水花飛濺,慕影辰一把將她從浴缸抱了出來,扯過一旁的毛巾在她身上胡亂擦了兩下,急不可耐的向外走去。
腳步太急,他的腿還有些不方便,再加上懷中的女人肆無忌憚的在他的胸前點著火,有好幾次,他都差點跌倒。
妖精……他多久沒有這樣的感覺了?
他抱著她重重的跌倒在軟軟的大床上,蕭紫甜被他壓在身下,依舊嫣然的笑著。
“甜甜,我是誰?”他隱忍著,往一旁側了側身。
蕭紫甜眸光一閃,媚眼如絲,“討厭,以前你從來不會問的……”
慕影辰眉心動了動,還沒醒過來?他現在要是把她給就地正法了,明天她會不會不認賬?不過兩人都到了這個地步,也顧不了那麼多了。
“想不想要?”他耐著性子,沉沉的嗓音都隱隱的壓抑。
蕭紫甜咯咯一笑,將頭撇向一邊,“真奇怪,你今天怎麼這麼多話,以前你在夢裡都不說話的,都是直接……”
“是嗎?”慕影辰跟著她笑,調整了個姿勢,“甜甜,說句想要,我就立馬給你……”
“我不說……討厭……”她將臉撇向一邊,一臉的傲嬌,“我不要……”
“嗯?不要?”慕影辰低低的笑起來,知道她已經到極限,卻故意磨著她的耐性。
“你走開,這是我的夢,才不要你做主。”她嘟起嘴,掙扎了一下。
慕影辰咬牙,這女人,就是來和他作對的,說句順從他的話,很難?
“死丫頭,別惹火……”
“我偏……”
她的話還未說完,就被慕影辰再度封上了唇。
許久愛,慕影辰放開氣喘吁吁的她,深沉的眸跳躍著眸中隱然的情緒,唇角勾起魅惑盪漾的笑意,“甜甜,既然你想做主,我依你,說吧,你想怎麼做主?想要哪種資式?”
……
蕭紫甜做了一個漫長而纏綿的夢,在莫斯科,她也有過數次這樣的夢境,只是昨晚,比以往都更加真實。
自己都忍不住鄙視自己,她居然會沉迷與那樣的夢境之中。
臉色一紅,她腦子中一片空白,只記得夢境中慕影辰在她數次極致的時候一遍又一遍在她的耳邊輕喚她的名字。
頭疼的厲害,她迷濛的睜開眼睛。
清晨和煦的陽光有些刺眼,她愣了好一會兒,才漸漸的適應。
昨天被劇組的同事纏著灌酒,以至於讓她忘記了自己的底線,終究還是喝多了。
她環視了一週,既熟悉又陌生的環境,她有點分不清這是哪裡。
奇怪,她怎麼到這兒的?宿醉的滋味並不好受,她抬起手敲了敲自己的腦袋,“蘇然……”
昨晚是和蘇然在一起,應該是蘇然把她送到這裡來的。
她醒了醒神,全身都蔓延著無力的感覺。
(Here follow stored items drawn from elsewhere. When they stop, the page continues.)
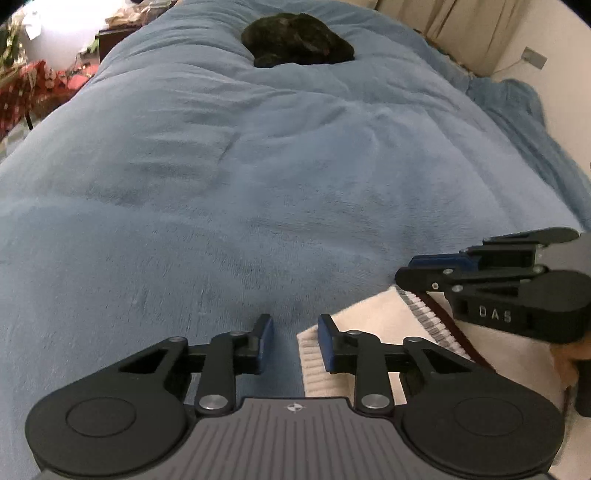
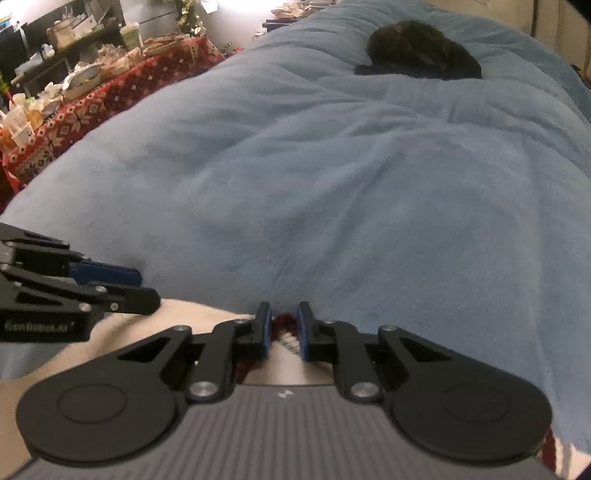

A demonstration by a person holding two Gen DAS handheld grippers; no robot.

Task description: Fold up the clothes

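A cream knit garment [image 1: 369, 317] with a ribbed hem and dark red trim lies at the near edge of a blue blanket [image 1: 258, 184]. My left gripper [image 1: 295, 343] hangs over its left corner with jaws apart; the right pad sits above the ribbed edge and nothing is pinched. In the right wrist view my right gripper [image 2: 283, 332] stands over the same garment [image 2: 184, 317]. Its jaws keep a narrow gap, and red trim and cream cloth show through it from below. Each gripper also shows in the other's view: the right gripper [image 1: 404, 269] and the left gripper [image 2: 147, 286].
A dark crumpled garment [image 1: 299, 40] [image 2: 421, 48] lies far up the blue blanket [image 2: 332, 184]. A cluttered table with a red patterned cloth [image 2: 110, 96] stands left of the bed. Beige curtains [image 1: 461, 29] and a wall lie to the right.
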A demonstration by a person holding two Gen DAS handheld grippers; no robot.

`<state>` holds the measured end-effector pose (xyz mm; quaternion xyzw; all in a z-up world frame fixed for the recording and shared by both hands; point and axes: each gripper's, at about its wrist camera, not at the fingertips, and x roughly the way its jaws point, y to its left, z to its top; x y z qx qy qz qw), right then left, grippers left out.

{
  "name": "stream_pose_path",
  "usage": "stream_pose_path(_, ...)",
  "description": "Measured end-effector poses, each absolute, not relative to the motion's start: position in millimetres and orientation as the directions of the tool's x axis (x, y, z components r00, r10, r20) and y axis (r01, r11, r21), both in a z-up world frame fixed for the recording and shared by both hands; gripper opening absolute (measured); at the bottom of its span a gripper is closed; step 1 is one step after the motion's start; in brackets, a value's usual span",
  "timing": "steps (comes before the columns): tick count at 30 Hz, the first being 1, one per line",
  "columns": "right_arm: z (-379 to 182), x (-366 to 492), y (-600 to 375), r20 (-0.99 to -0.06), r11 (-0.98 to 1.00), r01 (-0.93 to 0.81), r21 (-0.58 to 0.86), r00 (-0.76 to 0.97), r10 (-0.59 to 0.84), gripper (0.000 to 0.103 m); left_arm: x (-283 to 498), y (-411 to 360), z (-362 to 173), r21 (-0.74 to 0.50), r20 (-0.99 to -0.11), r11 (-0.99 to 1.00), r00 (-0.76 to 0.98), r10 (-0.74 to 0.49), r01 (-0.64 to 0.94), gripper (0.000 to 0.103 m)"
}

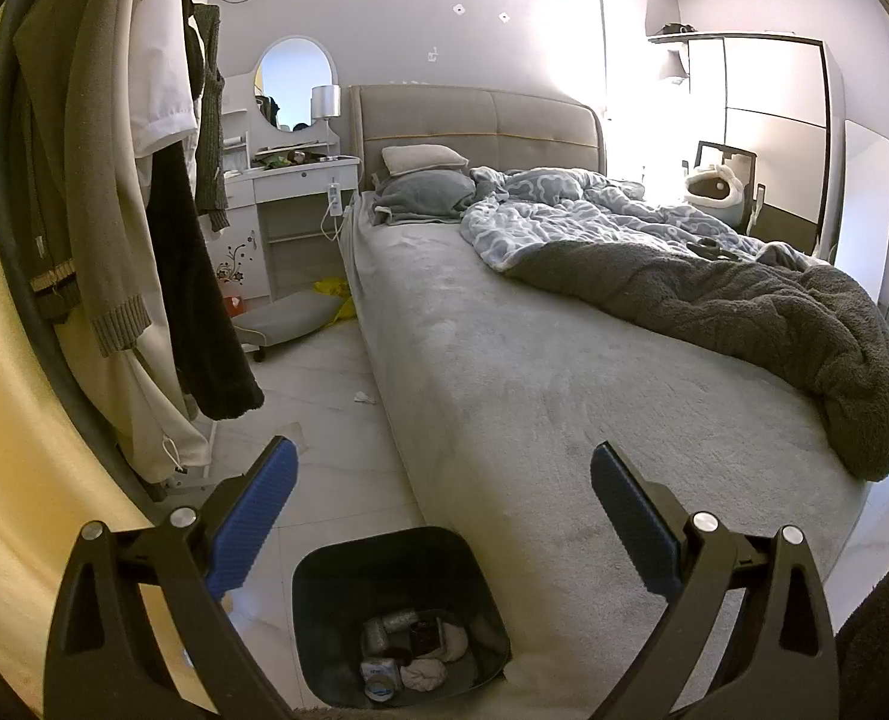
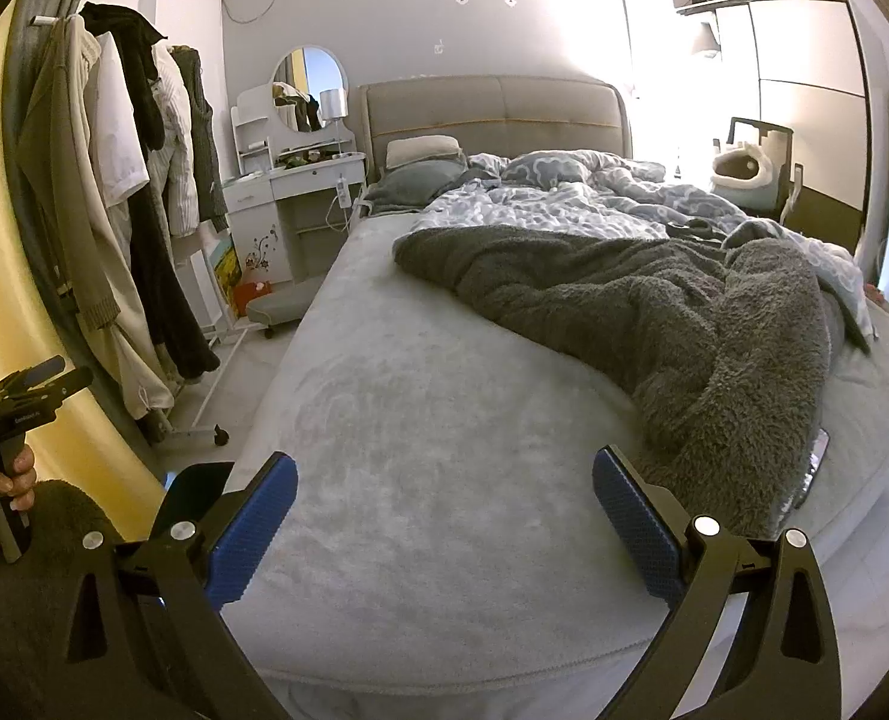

眨了兩下眼睛,她想要起身去衛生間。
只是稍稍用力,全身都傳來密密麻麻的痠痛,像是跟人打架了似的,每根骨頭都在抗議。
腦中還有點混沌,關於昨晚的記憶,她忘得乾乾淨淨。深呼了一口氣,她依舊掙扎著起身。
“別動,時間還早,再睡會兒……”
背後突然傳來略微沙啞的男聲,蕭紫甜瞬間清醒了過來,腰間一緊,她清晰的感覺到有一雙手搭在她的腰上,將她往自己的懷裡帶了帶。
昨天的夢,不是夢?
她驀然翻了個身,身後的男人閉著眼睛,若不是他剛剛開口說了話,她倒真的會以為他是睡著了。
心間一沉,她看著男人近在咫尺的俊顏,臉色變了變,“慕影辰……”
她蹭的一下坐起來,赤果的身體暴露在空氣之中,上面男人留下的印記清清楚楚。
她下意識的拉起被子將自己裹了起來,直勾勾的看著看著面前的男人。
他和她沒有什麼兩樣,同樣赤果,同樣身上佈滿了某種運動之後留下的痕跡。
“怎麼這是?大早上的火氣就這麼旺?”慕影辰低低的笑著,也不在意自己現在的處境。
“啊……慕影辰,你這個混蛋,你對我做了什麼?”她情緒激動,突然間清醒了。
昨天,是慕影辰帶她回來的?而且,那個夢也不是夢。
慕影辰輕撫眉心,往她身邊靠了靠,“昨晚你喝醉了,非要給我……”
“你個死混蛋,趁虛而入……”蕭紫甜隨手丟了一個枕頭過去,可一抬手,渾身都痠痛的厲害。